A Carer’s Odyssey

Anna Chan with her new book

Oxleas Trust Carer Lead, Anna Chan, has been working on a book – A Carer’s Odyssey – which has now been published by Matador.

It tells the story of how Anna has coped with caring for her daughter Emma, who has a severe neurological disorder called Rett Syndrome and her husband’s mental illness.

In the volume’s Introduction Anna writes: “This book is about a journey - my journey of caring for my severely disabled daughter Emma and my husband Jeff who suffers from depression. It is also about the journey taken by other carers, and the knowledge and experience I have gained through my work as a Carers' Support Worker from April 2008 and my current work as Carers' Lead.”

Anna continues: “The odyssey has lasted, so far, for 18 years. It began when Emma was born, although for the first joyful year there was no hint of the pains, tribulations, trials and conquests to come. A child born with Rett Syndrome develops quite normally in the first year, then development starts to slow down. Skills that the child has acquired are lost. Rett Syndrome is a neurological disorder which causes severe physical and learning disability. The parents are faced with the challenge of getting to understand her and love her all over again.

“Jeff and I were determined to do the best we could for Emma. We tried different therapies to improve Emma's mobility and communication. One of these included a trip to China with Emma for cranial acupuncture treatment between November 1997 and February 1998. Although some of the therapies helped to improve Emma's abilities slightly, they were disruptive to our lives. In the end, Jeff and I decided it was more important to carry on with our lives as normally as we could.
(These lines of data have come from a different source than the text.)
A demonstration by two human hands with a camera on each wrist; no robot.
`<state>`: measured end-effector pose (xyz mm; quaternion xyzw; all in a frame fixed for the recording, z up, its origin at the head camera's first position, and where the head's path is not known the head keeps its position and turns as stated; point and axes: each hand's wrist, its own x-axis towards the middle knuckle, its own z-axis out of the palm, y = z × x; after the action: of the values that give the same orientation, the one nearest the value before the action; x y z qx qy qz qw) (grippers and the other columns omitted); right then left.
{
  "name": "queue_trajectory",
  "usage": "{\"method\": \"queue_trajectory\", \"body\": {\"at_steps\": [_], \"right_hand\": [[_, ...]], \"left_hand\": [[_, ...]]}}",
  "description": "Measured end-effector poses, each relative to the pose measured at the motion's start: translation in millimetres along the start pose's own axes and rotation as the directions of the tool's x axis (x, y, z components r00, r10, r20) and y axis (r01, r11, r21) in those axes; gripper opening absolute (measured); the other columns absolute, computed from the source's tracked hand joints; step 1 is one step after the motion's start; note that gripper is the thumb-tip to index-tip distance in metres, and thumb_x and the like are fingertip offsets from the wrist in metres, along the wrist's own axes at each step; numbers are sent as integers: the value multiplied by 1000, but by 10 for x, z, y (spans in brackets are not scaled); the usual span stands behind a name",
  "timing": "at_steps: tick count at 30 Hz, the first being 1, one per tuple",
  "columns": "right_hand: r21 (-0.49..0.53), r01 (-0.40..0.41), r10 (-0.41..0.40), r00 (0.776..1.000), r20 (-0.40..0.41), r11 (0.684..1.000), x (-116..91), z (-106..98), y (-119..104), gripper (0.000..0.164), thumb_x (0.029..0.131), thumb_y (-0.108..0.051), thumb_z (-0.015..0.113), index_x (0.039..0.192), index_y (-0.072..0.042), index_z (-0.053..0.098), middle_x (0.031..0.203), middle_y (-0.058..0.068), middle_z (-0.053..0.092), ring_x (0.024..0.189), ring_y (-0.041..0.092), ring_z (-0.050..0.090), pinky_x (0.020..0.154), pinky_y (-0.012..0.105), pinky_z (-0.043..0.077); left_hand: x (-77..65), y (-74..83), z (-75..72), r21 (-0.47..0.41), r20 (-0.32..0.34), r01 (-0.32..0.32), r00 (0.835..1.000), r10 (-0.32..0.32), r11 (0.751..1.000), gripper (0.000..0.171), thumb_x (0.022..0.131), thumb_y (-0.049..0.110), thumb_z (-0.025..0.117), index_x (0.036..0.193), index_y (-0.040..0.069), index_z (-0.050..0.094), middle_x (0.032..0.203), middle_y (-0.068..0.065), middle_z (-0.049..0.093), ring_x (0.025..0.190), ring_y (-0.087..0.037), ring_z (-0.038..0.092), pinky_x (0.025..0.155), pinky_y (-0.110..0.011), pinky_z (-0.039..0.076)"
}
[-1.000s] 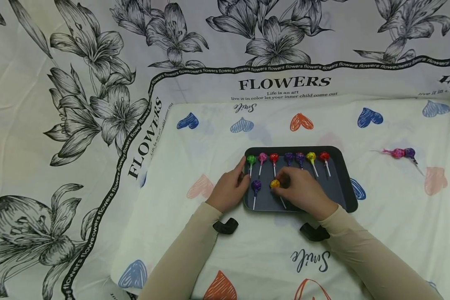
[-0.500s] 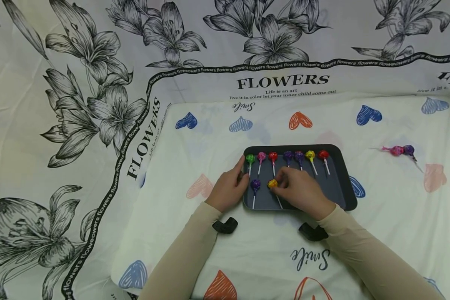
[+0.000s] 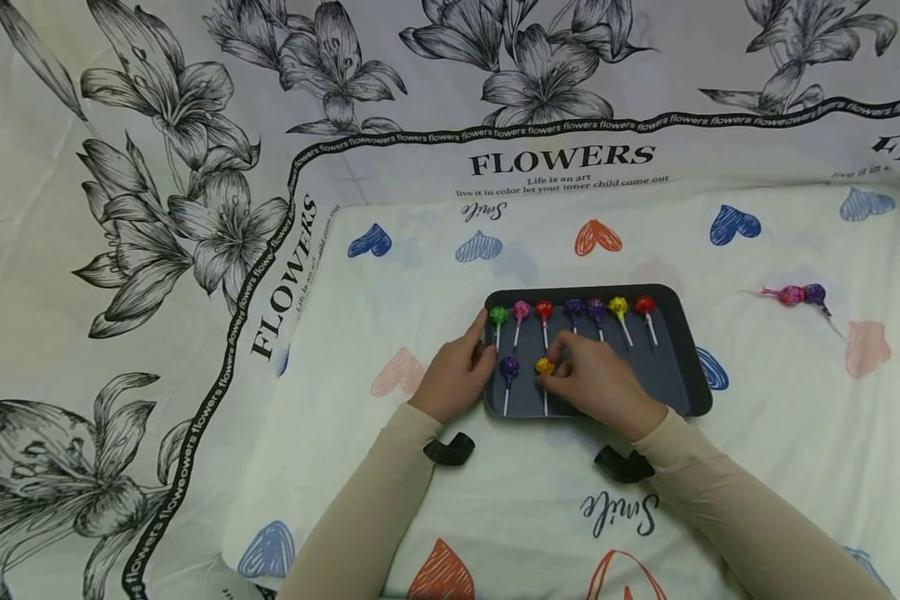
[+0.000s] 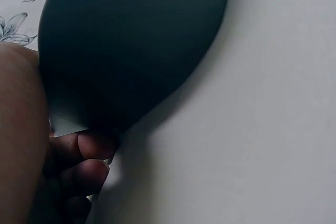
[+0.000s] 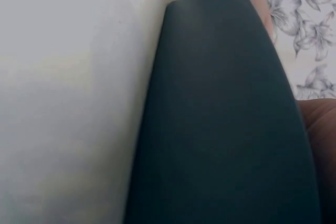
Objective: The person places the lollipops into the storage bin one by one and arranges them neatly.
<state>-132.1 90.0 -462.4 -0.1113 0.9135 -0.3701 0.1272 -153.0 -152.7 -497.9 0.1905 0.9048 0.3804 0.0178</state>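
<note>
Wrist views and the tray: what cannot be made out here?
- Left wrist view: the dark tray fills the frame; no lollipops show.
- Right wrist view: the tray blocks the right hand's fingertips.
- Head view: the right hand hides its grip on the yellow lollipop.
- Lollipop wrapper print is too small to read.
</note>
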Motion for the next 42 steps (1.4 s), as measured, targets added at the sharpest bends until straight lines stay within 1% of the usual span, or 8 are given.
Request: {"method": "queue_trajectory", "body": {"at_steps": [7, 11, 14, 18, 22, 30, 36, 42], "right_hand": [[-25, 10, -10, 1000, 4, 1000, -18, -46, -12, 25, 90, -26, 84, 100, -11, 66, 76, -2, 70, 65, 12, 62, 56, 34, 47], [-11, -1, 1, 1000, -1, 1000, -41, -101, -14, 24, 92, -28, 81, 98, -11, 66, 75, -3, 71, 64, 13, 63, 56, 34, 47], [2, -3, 3, 1000, -12, 1000, -48, -157, -2, 21, 93, -26, 79, 98, -11, 66, 77, -2, 71, 66, 14, 62, 58, 34, 48], [12, 16, -16, 999, -42, 1000, -50, -224, 50, 21, 94, -24, 80, 99, -9, 66, 84, 2, 70, 69, 16, 59, 62, 34, 48], [11, 21, -20, 997, -77, 1000, -60, -301, 112, 23, 93, -26, 81, 100, -9, 67, 86, 4, 69, 71, 18, 58, 63, 34, 47], [-12, -4, 2, 988, -155, 1000, -100, -503, 218, 27, 94, -29, 80, 103, -7, 68, 90, 6, 70, 81, 21, 64, 68, 35, 50], [-30, 2, -8, 976, -220, 1000, -138, -608, 324, 29, 93, -28, 82, 103, -4, 69, 88, 7, 71, 79, 21, 65, 69, 36, 50], [-47, 3, -16, 961, -275, 999, -198, -758, 443, 29, 95, -29, 80, 103, -4, 68, 92, 9, 71, 83, 24, 66, 74, 38, 50]], "left_hand": [[1, 30, -2, -6, 7, 24, 1000, -24, 1000, 64, 110, 27, 50, 167, 9, 28, 79, 3, 58, 63, -11, 48, 61, -30, 40], [2, 28, 2, -6, 9, 29, 1000, -29, 1000, 64, 110, 27, 50, 167, 10, 28, 80, 3, 59, 64, -11, 49, 62, -30, 40], [1, 25, 4, -11, 8, 33, 999, -33, 999, 64, 110, 28, 50, 167, 10, 28, 81, 3, 59, 65, -11, 49, 63, -30, 41], [-7, 29, 7, -15, 5, 36, 999, -36, 999, 64, 110, 28, 50, 167, 10, 28, 82, 3, 59, 65, -11, 49, 63, -30, 41], [-12, 35, 11, -19, 8, 35, 999, -35, 999, 64, 110, 28, 50, 167, 10, 28, 82, 3, 59, 65, -11, 49, 62, -29, 41], [-12, 43, 1, -27, -4, 30, 1000, -30, 999, 63, 110, 26, 51, 167, 10, 29, 81, 3, 59, 64, -10, 48, 62, -29, 41], [-14, 42, -2, -28, -9, 16, 1000, -16, 999, 63, 110, 26, 50, 167, 9, 28, 81, 3, 59, 63, -10, 48, 61, -29, 40], [-19, 43, 12, -30, -10, 12, 1000, -12, 999, 63, 110, 26, 51, 167, 9, 29, 80, 3, 58, 63, -9, 47, 61, -28, 40]]}}
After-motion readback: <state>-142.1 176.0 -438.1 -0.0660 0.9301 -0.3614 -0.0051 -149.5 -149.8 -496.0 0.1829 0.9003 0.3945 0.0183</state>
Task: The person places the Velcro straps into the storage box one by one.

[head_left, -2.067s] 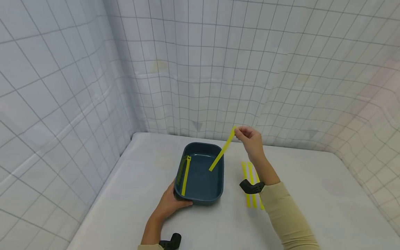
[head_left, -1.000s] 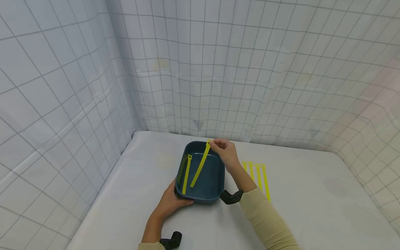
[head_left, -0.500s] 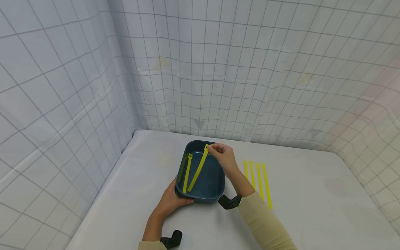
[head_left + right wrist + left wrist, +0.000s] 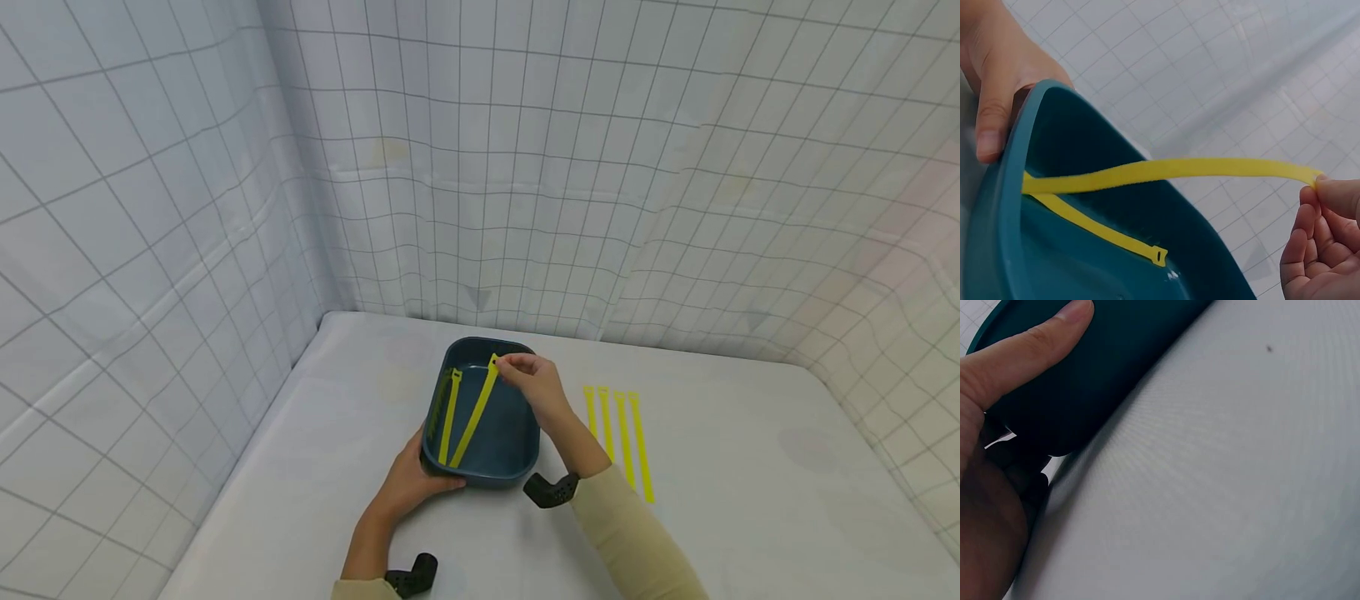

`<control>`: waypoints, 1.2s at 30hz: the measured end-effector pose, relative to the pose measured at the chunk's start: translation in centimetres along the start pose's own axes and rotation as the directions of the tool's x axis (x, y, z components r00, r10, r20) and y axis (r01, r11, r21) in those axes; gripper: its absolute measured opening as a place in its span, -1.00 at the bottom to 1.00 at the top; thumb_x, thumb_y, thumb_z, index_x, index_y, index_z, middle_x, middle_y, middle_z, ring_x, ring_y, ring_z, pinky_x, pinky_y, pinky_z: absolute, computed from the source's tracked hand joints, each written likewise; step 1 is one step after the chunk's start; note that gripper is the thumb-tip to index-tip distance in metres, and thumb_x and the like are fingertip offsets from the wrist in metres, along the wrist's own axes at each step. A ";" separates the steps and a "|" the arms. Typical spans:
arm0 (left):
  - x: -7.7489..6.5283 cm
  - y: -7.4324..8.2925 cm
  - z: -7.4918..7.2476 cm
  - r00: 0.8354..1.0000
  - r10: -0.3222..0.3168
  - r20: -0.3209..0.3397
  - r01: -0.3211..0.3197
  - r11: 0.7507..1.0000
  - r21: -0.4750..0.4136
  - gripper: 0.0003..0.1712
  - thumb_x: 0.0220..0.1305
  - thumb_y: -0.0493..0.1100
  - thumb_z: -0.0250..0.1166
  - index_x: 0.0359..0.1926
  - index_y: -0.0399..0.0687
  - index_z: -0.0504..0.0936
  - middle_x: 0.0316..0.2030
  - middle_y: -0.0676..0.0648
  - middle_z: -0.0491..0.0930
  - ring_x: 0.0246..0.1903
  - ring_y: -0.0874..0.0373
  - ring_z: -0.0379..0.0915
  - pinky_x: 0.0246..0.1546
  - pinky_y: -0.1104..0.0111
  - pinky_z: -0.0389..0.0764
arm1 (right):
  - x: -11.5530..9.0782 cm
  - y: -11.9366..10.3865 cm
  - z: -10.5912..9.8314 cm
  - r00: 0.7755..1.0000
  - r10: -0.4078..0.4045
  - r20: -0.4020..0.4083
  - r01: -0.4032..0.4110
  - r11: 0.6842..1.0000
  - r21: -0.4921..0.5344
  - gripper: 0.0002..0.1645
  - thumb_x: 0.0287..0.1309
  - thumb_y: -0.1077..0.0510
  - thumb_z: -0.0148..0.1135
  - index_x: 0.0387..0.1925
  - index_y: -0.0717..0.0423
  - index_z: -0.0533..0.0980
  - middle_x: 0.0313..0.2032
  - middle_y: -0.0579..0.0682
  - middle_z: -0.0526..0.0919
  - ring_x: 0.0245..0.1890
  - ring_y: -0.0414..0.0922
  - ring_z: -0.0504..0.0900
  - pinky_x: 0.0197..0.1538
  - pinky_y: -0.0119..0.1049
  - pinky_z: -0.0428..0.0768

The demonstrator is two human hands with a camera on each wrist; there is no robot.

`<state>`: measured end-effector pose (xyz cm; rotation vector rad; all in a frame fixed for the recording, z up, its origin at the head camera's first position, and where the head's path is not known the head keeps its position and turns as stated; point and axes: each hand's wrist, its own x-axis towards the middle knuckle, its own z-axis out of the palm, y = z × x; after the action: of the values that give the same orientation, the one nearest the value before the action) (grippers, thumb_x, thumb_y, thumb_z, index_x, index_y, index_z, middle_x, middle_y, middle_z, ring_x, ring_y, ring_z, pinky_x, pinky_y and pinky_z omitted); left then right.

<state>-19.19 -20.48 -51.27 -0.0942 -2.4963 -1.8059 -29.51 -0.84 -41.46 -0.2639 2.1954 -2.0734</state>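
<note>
A dark teal plastic tub (image 4: 510,442) stands on the white-covered table. My left hand (image 4: 412,481) grips its near left corner, the thumb (image 4: 1029,353) along the outer wall and the other fingers partly hidden low down behind the corner. My right hand (image 4: 536,385) pinches the slotted end of a yellow hook-and-loop cable tie (image 4: 476,410) above the tub. From there the tie slants down into the tub, its free end near the left hand's end in the right wrist view. Another yellow tie (image 4: 1104,231) lies inside along the left wall.
Several more yellow cable ties (image 4: 640,442) lie side by side on the table right of the tub, partly behind the right forearm. White grid-patterned curtains (image 4: 480,167) hang behind and on both sides. Each wrist wears a black device (image 4: 551,490).
My right hand has brought the tie leftward over the tub, then lowered it slightly, its free end sliding toward the near left corner. My left hand has kept its grip on the tub.
</note>
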 end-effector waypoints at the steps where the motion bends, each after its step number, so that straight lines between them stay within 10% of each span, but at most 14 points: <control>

“We managed to do most things normal people do: work; school; holidays, etc with the help of friends, family, neighbours and charitable organisations. Suddenly out of the blue in January 2007 Jeff had a breakdown. This affected me badly both physically and mentally.”

Anna said: “I am going to donate 50% of the royalties to the Rett Syndrome Research Trust UK, which is a charity set up by parents to fund research for a cure. The trust's website is www.reverserett.org.uk. The other 50% will be used towards my daughter Emma's further education. However, if I get funding from my local council I will then donate the remaining 50% to various carers’ charities.”